| What is being asked |
Look over the listing below and work out how many lines have the word "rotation". Write only that number.

| Data section |
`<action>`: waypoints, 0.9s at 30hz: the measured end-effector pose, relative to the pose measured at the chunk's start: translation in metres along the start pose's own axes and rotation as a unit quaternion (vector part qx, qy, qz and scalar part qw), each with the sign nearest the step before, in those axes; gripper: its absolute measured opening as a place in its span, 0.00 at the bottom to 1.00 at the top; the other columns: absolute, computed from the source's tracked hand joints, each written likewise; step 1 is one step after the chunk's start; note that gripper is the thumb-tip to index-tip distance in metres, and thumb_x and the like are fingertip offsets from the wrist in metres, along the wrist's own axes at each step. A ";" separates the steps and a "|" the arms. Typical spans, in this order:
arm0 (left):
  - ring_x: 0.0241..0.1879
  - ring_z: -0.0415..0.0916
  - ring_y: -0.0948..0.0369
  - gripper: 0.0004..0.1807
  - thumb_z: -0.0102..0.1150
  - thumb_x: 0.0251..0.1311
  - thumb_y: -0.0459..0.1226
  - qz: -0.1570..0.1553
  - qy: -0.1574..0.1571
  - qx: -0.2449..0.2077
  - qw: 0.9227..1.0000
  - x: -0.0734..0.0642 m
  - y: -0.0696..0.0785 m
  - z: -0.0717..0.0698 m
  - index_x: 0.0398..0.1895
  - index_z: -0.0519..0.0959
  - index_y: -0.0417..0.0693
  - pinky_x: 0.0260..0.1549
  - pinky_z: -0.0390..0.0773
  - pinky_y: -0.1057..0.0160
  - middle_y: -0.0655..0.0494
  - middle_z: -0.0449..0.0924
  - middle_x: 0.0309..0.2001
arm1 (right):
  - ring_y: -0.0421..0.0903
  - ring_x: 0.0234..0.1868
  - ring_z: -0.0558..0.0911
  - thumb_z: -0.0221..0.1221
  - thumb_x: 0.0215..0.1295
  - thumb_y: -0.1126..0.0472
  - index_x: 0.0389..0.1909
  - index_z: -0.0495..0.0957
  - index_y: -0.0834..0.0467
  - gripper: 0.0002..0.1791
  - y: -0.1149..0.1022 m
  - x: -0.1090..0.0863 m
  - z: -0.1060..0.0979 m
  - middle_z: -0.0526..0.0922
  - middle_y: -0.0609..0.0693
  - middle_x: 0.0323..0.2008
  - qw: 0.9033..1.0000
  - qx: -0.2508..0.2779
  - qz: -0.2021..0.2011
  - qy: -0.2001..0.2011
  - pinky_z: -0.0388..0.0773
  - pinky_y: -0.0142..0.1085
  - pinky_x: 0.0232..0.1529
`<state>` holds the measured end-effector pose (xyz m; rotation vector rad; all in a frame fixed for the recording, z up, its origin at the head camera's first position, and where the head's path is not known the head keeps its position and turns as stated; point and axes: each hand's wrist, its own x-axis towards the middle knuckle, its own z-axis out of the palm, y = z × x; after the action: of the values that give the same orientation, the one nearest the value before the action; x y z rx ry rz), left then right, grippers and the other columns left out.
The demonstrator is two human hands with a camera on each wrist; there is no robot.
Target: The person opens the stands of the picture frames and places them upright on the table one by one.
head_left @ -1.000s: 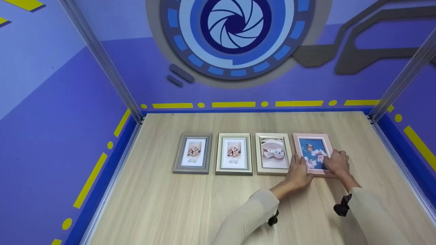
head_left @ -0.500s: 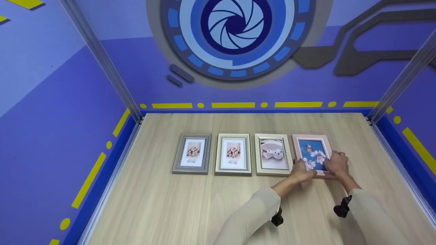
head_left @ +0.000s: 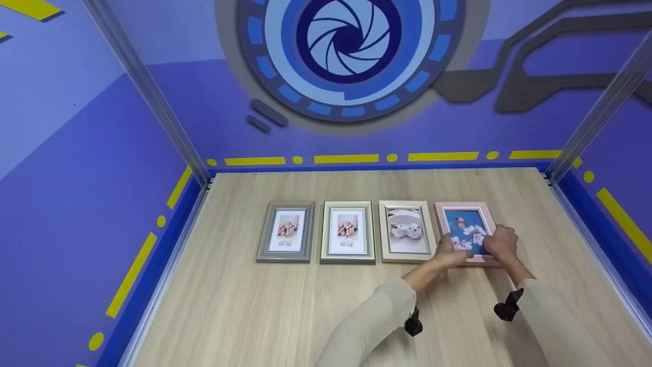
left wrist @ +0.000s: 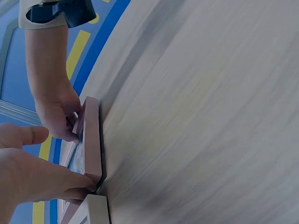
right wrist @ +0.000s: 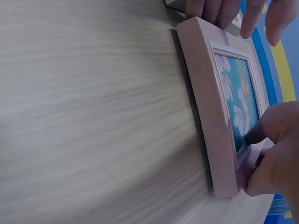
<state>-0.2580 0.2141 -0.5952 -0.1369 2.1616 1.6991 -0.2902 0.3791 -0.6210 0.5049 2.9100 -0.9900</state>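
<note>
Both hands are at the pink frame (head_left: 466, 224), which lies at the right end of a row of four on the pale wooden table (head_left: 254, 306), face up, showing white-pink blossoms on blue. The right hand (head_left: 503, 242) has its fingers bent and almost closed at the lower right edge, the thumb set over the inner border onto the picture, so that it pinches the frame there. The left hand (head_left: 446, 255) is at the lower left corner; its fingers are fairly straight and lie against the frame's left side, in the narrow gap beside the cream frame (head_left: 407, 232), while the thumb stands apart and closes on nothing. A dark strip runs under the pink frame's near edge in the wrist views; whether that edge is raised cannot be told. Left of the cream frame come the gold frame (head_left: 348, 232) and the grey frame (head_left: 285, 232), both with a bunch of pinkish flowers on white. Beige sleeves (head_left: 369, 321) cover the forearms, a black device (head_left: 413, 322) at each wrist. Beyond the table rises the purple wall (head_left: 193, 102).
</note>
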 end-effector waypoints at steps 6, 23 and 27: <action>0.76 0.61 0.52 0.47 0.65 0.49 0.28 -0.010 -0.012 -0.064 0.998 -0.005 0.001 -0.002 0.77 0.58 0.36 0.77 0.61 0.55 0.40 0.63 0.76 | 0.64 0.39 0.76 0.48 0.59 0.69 0.47 0.73 0.84 0.22 -0.001 -0.001 -0.002 0.79 0.78 0.40 0.999 0.015 -0.019 0.046 0.75 0.57 0.40; 0.73 0.64 0.49 0.48 0.68 0.47 0.31 -0.014 0.003 -0.146 0.989 -0.008 0.005 -0.004 0.75 0.59 0.41 0.75 0.63 0.49 0.43 0.64 0.75 | 0.66 0.63 0.71 0.47 0.69 0.65 0.71 0.57 0.79 0.33 -0.008 -0.015 -0.024 0.66 0.78 0.67 0.989 0.118 0.086 -0.001 0.68 0.59 0.70; 0.75 0.60 0.49 0.53 0.70 0.45 0.33 -0.011 0.042 -0.156 0.987 -0.009 0.008 -0.004 0.77 0.56 0.38 0.77 0.59 0.51 0.40 0.62 0.75 | 0.64 0.64 0.69 0.47 0.69 0.64 0.72 0.56 0.78 0.34 -0.010 -0.016 -0.029 0.66 0.77 0.68 0.989 0.123 0.086 -0.001 0.67 0.57 0.71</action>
<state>-0.2533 0.2107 -0.5838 -0.3207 1.9268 2.0414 -0.2759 0.3844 -0.5896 0.7501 2.6985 -1.3268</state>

| Task response |
2